Das Gefühl der Bitterkeit der Kroaten konnte man nachvollziehen: Nach dem 1:1 waren sie tatsächlich die bessere Mannschaft gewesen, "das hat man auch in den Gesichtern der Franzosen gesehen, sie wussten nicht weiter", schilderte Perisic. Luka Modric, der die Silberplakette stolz vor seiner Brust trug, flüchtete sich in schicksalhafte Töne: "Das macht die Größe des Fußballs auch aus. Nicht immer gewinnt das bessere Team." Lovren freilich wollte sich damit nicht so recht anfreunden. Man müsse den Stil der Franzosen respektieren, sagte er einerseits. Andererseits: "Sie haben nicht Fußball gespielt."

Die Kroaten hingegen taten das ganz gut, auch wenn ihnen in ihrem siebten Spiel der WM - nach drei Verlängerungen in den Spielen der Knockout-Runde gegen Dänemark, Russland und England - die Kräfte fehlten und sie weit von blendender Brillanz entfernt waren. Sie hatten nach dem Halbfinale auch noch einen Ruhetag weniger als die Franzosen. "Es tut mir persönlich weh. Ich habe das Champions-League-Finale (mit dem FC Liverpool gegen Real Madrid) verloren, ich habe dieses Finale verloren.
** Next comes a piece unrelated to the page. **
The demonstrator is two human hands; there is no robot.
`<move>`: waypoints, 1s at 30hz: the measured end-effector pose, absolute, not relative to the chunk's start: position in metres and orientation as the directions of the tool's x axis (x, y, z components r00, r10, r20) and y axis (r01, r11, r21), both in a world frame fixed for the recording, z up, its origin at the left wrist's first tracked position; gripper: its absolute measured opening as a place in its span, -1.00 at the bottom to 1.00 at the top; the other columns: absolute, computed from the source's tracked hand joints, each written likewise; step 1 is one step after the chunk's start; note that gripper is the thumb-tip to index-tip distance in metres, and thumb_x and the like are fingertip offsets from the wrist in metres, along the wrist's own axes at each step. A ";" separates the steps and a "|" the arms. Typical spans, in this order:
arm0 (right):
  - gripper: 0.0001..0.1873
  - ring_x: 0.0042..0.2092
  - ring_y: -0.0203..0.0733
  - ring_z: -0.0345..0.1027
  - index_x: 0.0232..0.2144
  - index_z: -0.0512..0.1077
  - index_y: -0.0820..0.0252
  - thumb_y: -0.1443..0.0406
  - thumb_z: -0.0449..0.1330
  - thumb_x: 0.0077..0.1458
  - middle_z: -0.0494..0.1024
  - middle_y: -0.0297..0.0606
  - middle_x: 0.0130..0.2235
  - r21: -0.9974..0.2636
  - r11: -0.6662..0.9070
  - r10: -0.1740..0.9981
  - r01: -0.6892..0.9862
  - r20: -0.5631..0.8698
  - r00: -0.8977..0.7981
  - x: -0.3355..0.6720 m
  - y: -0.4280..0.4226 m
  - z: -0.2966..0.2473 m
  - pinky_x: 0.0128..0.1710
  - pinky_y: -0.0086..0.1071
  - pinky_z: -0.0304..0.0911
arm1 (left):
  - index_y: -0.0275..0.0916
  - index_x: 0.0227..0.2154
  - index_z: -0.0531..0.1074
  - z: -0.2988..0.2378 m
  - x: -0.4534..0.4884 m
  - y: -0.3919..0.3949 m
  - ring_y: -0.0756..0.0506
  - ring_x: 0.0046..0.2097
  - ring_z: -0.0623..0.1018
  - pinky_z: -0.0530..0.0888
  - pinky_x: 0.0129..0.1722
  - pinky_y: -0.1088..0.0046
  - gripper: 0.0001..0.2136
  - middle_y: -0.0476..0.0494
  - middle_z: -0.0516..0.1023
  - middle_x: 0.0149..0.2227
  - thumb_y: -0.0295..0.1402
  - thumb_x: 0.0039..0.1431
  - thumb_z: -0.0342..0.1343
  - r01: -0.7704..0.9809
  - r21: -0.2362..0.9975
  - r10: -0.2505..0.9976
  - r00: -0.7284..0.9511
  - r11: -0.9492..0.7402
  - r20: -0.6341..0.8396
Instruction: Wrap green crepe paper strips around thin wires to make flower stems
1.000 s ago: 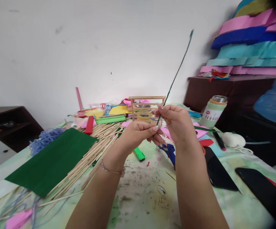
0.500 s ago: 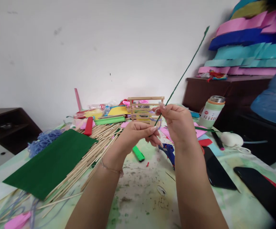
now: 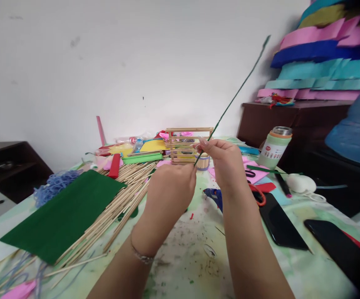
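A long thin stick wrapped in dark green (image 3: pixel 237 90) slants up to the right in front of the white wall. My left hand (image 3: pixel 172 187) is closed around its lower end, with the back of the hand towards me and the fingers hidden. Higher on the same stick, my right hand (image 3: pixel 227 162) pinches it between thumb and fingertips. Partly behind my right forearm lies a blue glue gun (image 3: pixel 212 195). Beyond both hands stands a small rack of wooden sticks (image 3: pixel 190 130). A dark green sheet (image 3: pixel 64 216) lies on the left side of the table.
Many loose wooden sticks (image 3: pixel 105 214) lie beside my left forearm, near blue tangled yarn (image 3: pixel 55 185). To the right are orange-handled scissors (image 3: pixel 262 200), a black phone (image 3: pixel 282 222), another dark flat object (image 3: pixel 332 241) and an open bottle (image 3: pixel 275 147).
My left hand has rolled over, so its back now faces me and its fingers are folded around the stick. My right hand has shifted slightly left and down.
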State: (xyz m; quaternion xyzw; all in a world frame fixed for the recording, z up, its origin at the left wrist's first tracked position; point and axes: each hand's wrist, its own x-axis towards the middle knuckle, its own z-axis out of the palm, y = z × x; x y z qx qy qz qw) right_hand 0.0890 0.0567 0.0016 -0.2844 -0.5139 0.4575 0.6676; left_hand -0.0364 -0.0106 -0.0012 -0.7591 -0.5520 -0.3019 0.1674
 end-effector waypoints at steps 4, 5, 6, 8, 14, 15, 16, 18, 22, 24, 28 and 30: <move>-0.77 -0.35 -0.26 0.41 -0.65 0.49 0.16 0.18 0.36 -0.10 0.54 -0.33 -0.52 -0.888 0.343 0.883 -0.308 0.416 -0.216 0.099 0.054 0.003 -0.14 -0.26 0.25 | -0.10 -0.33 0.59 0.013 -0.068 -0.015 -0.14 -0.27 0.57 0.41 -0.34 0.41 -0.74 -0.07 0.64 -0.29 -0.10 0.19 0.08 0.781 0.465 0.874 0.203 -0.417 0.442; -0.77 -0.38 -0.26 0.41 -0.65 0.49 0.16 0.19 0.36 -0.11 0.54 -0.33 -0.53 -0.907 0.317 0.868 -0.279 0.395 -0.300 0.101 0.053 0.004 -0.16 -0.26 0.25 | -0.07 -0.28 0.60 0.015 -0.076 -0.014 -0.14 -0.22 0.57 0.43 -0.29 0.40 -0.73 -0.06 0.64 -0.25 -0.06 0.17 0.09 0.742 0.545 0.889 0.152 -0.391 0.431; -0.78 -0.40 -0.27 0.40 -0.65 0.49 0.17 0.19 0.36 -0.11 0.54 -0.33 -0.54 -0.926 0.294 0.847 -0.237 0.368 -0.383 0.103 0.052 0.004 -0.18 -0.27 0.25 | -0.08 -0.28 0.60 0.016 -0.083 -0.013 -0.15 -0.20 0.57 0.44 -0.25 0.39 -0.70 -0.07 0.64 -0.25 -0.03 0.16 0.09 0.696 0.616 0.900 0.099 -0.368 0.425; -0.77 -0.42 -0.27 0.40 -0.64 0.48 0.17 0.20 0.37 -0.11 0.55 -0.33 -0.54 -0.952 0.267 0.792 -0.150 0.306 -0.529 0.104 0.050 0.004 -0.23 -0.28 0.24 | -0.13 -0.33 0.61 0.015 -0.091 -0.007 -0.13 -0.22 0.57 0.44 -0.24 0.38 -0.67 -0.11 0.64 -0.30 0.00 0.14 0.10 0.530 0.754 0.890 0.005 -0.388 0.455; -0.71 -0.43 -0.26 0.42 -0.68 0.42 0.18 0.17 0.38 -0.14 0.55 -0.33 -0.56 -0.976 0.217 0.724 -0.029 0.181 -0.665 0.091 0.042 0.005 -0.31 -0.32 0.26 | -0.25 -0.45 0.59 0.003 -0.082 0.021 -0.03 -0.32 0.52 0.43 -0.26 0.45 -0.74 -0.13 0.59 -0.39 -0.15 -0.11 0.37 -0.160 0.919 0.925 0.062 -0.362 0.375; -0.71 -0.44 -0.26 0.41 -0.67 0.42 0.19 0.17 0.38 -0.15 0.54 -0.32 -0.56 -0.975 0.221 0.729 -0.004 0.167 -0.664 0.089 0.041 0.005 -0.32 -0.33 0.26 | -0.26 -0.51 0.57 0.002 -0.080 0.025 0.00 -0.36 0.49 0.41 -0.29 0.47 -0.75 -0.09 0.57 -0.44 -0.18 -0.15 0.40 -0.194 0.915 0.929 0.034 -0.355 0.368; -0.71 -0.44 -0.27 0.40 -0.67 0.42 0.19 0.15 0.38 -0.15 0.54 -0.32 -0.56 -0.972 0.233 0.738 0.021 0.163 -0.655 0.088 0.040 0.005 -0.34 -0.34 0.25 | -0.27 -0.55 0.55 0.001 -0.080 0.027 0.02 -0.39 0.47 0.40 -0.31 0.48 -0.76 -0.06 0.54 -0.49 -0.21 -0.20 0.42 -0.220 0.910 0.933 -0.005 -0.353 0.360; -0.72 -0.45 -0.29 0.36 -0.63 0.46 0.19 0.13 0.38 -0.14 0.53 -0.33 -0.55 -0.963 0.263 0.771 0.063 0.171 -0.614 0.086 0.039 0.005 -0.38 -0.36 0.22 | -0.27 -0.58 0.53 0.001 -0.081 0.029 0.04 -0.43 0.44 0.37 -0.36 0.50 -0.75 -0.02 0.50 -0.53 -0.23 -0.24 0.44 -0.248 0.900 0.933 -0.067 -0.359 0.353; -0.73 -0.45 -0.30 0.35 -0.57 0.51 0.18 0.10 0.38 -0.14 0.55 -0.32 -0.52 -0.949 0.305 0.836 0.080 0.227 -0.500 0.079 0.039 0.005 -0.44 -0.40 0.17 | -0.28 -0.59 0.52 -0.001 -0.083 0.030 0.06 -0.47 0.39 0.33 -0.43 0.53 -0.70 0.00 0.46 -0.56 -0.15 -0.23 0.43 -0.266 0.879 0.918 -0.098 -0.396 0.383; -0.73 -0.46 -0.31 0.35 -0.55 0.54 0.19 0.10 0.38 -0.15 0.59 -0.28 -0.49 -0.949 0.313 0.849 0.040 0.261 -0.459 0.072 0.039 0.005 -0.45 -0.40 0.18 | -0.28 -0.59 0.51 -0.003 -0.083 0.032 0.07 -0.48 0.37 0.30 -0.45 0.54 -0.69 0.02 0.43 -0.58 -0.14 -0.21 0.41 -0.264 0.868 0.907 -0.100 -0.421 0.410; -0.67 -0.55 -0.34 0.30 -0.67 0.46 0.21 0.09 0.39 -0.20 0.57 -0.25 -0.56 -0.960 0.249 0.839 -0.131 0.281 -0.466 0.060 0.042 0.000 -0.47 -0.39 0.21 | -0.29 -0.62 0.49 -0.006 -0.081 0.038 0.06 -0.48 0.33 0.26 -0.45 0.53 -0.70 0.03 0.39 -0.58 -0.18 -0.21 0.41 -0.242 0.839 0.873 -0.174 -0.487 0.456; -0.65 -0.59 -0.34 0.27 -0.69 0.42 0.21 0.08 0.38 -0.22 0.54 -0.26 -0.60 -0.965 0.142 0.810 -0.220 0.241 -0.535 0.055 0.045 -0.003 -0.52 -0.40 0.17 | -0.29 -0.63 0.47 -0.006 -0.082 0.040 0.06 -0.49 0.31 0.25 -0.45 0.52 -0.70 0.04 0.37 -0.59 -0.18 -0.23 0.41 -0.232 0.829 0.859 -0.205 -0.508 0.469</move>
Es ist nicht einfach, das zu akzeptieren", sagte Lovren. "Aber es gibt nicht viele Spieler, die solche Finals in einem Sommer spielen."

Was bleibt? Die Hoffnung eben auf neue Perisics und Subasics, auf neue Modrics und Rakitics. Dazu Davor Suker, der Verbandschef: "Das Talent ist da, es ist auf den Straßen, in den Schulen, nicht in den Playstations.